┌──
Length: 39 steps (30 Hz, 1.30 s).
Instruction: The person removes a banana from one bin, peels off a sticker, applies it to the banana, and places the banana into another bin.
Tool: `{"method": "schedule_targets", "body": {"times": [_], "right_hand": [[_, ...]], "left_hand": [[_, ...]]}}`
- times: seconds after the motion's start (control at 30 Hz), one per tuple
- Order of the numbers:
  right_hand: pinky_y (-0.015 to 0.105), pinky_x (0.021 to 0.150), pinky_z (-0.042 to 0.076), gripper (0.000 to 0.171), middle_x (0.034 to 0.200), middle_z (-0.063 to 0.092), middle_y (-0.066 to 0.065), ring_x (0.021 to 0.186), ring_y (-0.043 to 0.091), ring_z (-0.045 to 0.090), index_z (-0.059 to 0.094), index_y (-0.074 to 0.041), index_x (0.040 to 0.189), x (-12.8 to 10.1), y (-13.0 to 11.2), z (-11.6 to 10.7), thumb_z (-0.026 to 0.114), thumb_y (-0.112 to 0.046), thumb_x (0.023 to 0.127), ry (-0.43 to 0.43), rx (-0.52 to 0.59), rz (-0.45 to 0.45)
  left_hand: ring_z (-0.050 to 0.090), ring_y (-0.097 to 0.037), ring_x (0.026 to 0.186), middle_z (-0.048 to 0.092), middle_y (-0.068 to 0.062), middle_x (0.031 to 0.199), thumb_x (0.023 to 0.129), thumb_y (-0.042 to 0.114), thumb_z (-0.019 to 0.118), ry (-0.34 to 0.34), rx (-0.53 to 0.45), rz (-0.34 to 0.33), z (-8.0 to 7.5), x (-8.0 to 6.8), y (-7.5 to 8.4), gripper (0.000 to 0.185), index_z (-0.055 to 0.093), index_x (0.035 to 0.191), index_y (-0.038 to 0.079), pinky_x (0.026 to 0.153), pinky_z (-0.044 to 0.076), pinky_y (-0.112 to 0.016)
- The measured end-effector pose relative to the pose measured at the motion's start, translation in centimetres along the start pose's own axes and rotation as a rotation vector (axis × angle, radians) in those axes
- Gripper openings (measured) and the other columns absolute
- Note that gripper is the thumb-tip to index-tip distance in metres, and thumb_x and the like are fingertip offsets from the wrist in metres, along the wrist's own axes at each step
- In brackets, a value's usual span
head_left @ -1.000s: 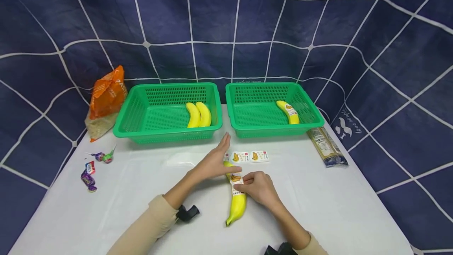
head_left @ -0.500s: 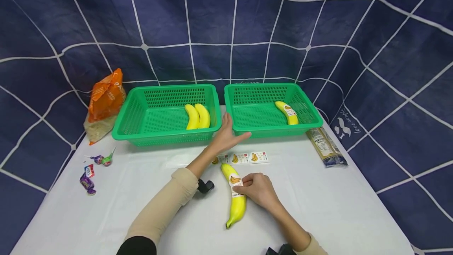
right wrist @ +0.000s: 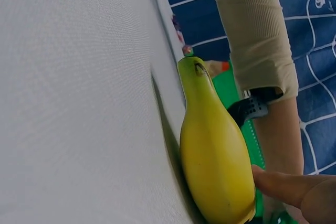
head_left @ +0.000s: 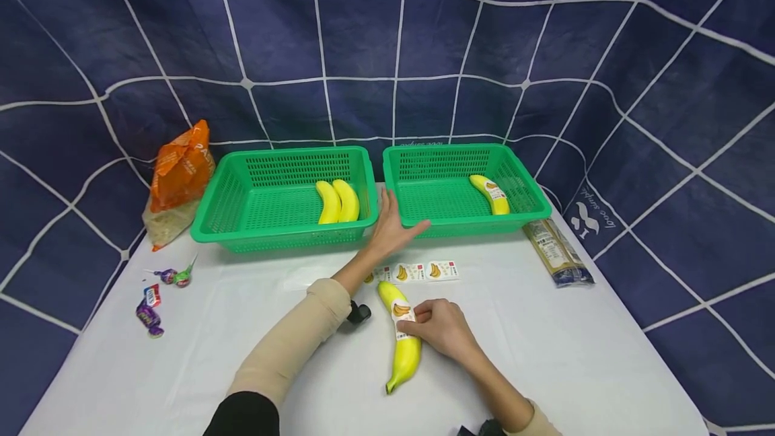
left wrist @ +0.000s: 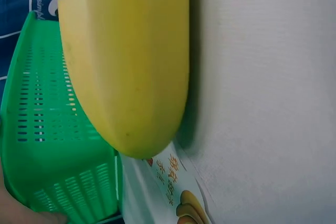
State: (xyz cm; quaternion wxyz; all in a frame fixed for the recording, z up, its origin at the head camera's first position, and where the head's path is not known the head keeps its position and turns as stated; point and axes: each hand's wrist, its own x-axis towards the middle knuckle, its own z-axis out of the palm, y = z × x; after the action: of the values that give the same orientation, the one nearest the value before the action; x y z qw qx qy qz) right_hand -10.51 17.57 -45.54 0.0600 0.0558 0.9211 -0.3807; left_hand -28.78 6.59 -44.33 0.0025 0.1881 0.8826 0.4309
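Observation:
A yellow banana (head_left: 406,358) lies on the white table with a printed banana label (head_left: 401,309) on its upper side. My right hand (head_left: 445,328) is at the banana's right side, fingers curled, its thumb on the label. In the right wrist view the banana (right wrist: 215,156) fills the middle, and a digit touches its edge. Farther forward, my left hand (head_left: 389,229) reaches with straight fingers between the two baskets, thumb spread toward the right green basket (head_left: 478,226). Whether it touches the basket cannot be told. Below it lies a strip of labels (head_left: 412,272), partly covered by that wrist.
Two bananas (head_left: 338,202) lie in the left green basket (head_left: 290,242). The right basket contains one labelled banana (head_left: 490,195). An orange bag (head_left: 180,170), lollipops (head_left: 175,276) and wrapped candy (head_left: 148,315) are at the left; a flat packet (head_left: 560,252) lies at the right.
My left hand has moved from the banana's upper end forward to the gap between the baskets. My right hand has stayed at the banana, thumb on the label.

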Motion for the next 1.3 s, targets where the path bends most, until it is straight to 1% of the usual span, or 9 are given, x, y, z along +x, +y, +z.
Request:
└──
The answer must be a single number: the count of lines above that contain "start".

2